» WHAT YOU ARE ASKED TO DO
Exactly the lines from the one containing "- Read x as" through the end of the listing must make up the answer, with no pictures included.

» DATA EXTRACT
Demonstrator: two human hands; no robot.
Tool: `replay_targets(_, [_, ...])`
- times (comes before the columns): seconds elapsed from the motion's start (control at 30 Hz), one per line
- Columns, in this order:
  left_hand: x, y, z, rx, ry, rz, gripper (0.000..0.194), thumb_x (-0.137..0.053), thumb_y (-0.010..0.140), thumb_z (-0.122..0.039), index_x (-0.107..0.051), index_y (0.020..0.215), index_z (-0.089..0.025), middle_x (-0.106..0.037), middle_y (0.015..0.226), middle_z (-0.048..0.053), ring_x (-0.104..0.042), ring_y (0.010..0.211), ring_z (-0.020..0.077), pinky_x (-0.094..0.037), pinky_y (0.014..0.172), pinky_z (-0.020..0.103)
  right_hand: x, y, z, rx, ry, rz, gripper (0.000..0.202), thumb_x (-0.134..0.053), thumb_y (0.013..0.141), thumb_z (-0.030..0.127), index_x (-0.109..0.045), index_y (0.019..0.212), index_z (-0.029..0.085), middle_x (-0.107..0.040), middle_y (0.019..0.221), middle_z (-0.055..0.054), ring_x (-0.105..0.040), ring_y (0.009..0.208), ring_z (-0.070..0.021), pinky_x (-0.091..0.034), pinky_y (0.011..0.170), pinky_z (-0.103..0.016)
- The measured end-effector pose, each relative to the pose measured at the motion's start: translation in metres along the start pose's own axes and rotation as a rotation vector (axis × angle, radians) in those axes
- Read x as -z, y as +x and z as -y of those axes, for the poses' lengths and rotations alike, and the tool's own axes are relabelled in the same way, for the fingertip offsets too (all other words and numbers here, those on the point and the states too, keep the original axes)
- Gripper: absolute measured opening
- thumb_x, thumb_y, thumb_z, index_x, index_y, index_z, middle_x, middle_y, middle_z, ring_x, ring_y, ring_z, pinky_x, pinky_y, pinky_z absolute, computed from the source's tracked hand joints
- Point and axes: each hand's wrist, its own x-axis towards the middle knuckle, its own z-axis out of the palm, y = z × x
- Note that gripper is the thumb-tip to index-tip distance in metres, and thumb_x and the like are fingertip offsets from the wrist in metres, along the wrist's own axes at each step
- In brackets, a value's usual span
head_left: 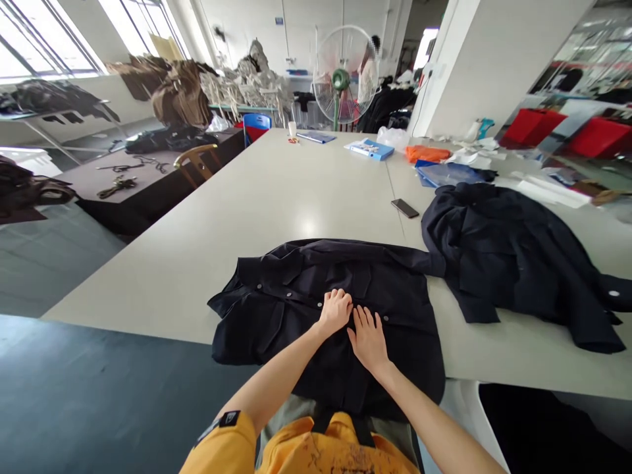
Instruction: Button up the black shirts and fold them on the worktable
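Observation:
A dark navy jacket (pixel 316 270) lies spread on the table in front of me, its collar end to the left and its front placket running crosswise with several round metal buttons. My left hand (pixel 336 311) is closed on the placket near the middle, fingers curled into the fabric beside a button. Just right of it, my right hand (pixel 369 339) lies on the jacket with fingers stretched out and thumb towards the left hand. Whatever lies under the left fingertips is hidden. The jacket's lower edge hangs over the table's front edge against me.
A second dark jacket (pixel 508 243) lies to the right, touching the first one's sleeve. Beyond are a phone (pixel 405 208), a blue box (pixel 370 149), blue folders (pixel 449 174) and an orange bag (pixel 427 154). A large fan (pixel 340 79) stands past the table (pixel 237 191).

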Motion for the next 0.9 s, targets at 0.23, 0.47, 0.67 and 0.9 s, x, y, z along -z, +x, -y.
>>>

» EXERCISE OUTPUT
- Read x as -z, y as +x and z as -y of those axes, for the poses' lengths and rotations alike, and the tool's own axes are relabelled in the same way, for the fingertip offsets too (all other words and numbers here, those on the point and the states too, keep the original axes)
- Gripper: absolute measured opening
- thumb_x, thumb_y, thumb_z, index_x, index_y, index_z, middle_x, middle_y, middle_z, ring_x, ring_y, ring_z, pinky_x, pinky_y, pinky_z absolute, computed from the source's tracked hand joints
- Point and axes: each hand's wrist, its own x-axis towards the middle knuckle, its own z-axis out of the palm, y = z × x
- Note that gripper is the thumb-tip to index-tip distance in metres, and thumb_x and the like are fingertip offsets from the wrist in metres, along the wrist's own axes at each step
- In brackets, a value's usual span
head_left: 
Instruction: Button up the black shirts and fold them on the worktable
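Observation:
A dark navy jacket (pixel 316 270) lies spread on the table in front of me, its collar end to the left and its front placket running crosswise with several round metal buttons. My left hand (pixel 336 311) is closed on the placket near the middle, fingers curled into the fabric beside a button. Just right of it, my right hand (pixel 369 339) lies on the jacket with fingers stretched out and thumb towards the left hand. Whatever lies under the left fingertips is hidden. The jacket's lower edge hangs over the table's front edge against me.
A second dark jacket (pixel 508 243) lies to the right, touching the first one's sleeve. Beyond are a phone (pixel 405 208), a blue box (pixel 370 149), blue folders (pixel 449 174) and an orange bag (pixel 427 154). A large fan (pixel 340 79) stands past the table (pixel 237 191).
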
Motion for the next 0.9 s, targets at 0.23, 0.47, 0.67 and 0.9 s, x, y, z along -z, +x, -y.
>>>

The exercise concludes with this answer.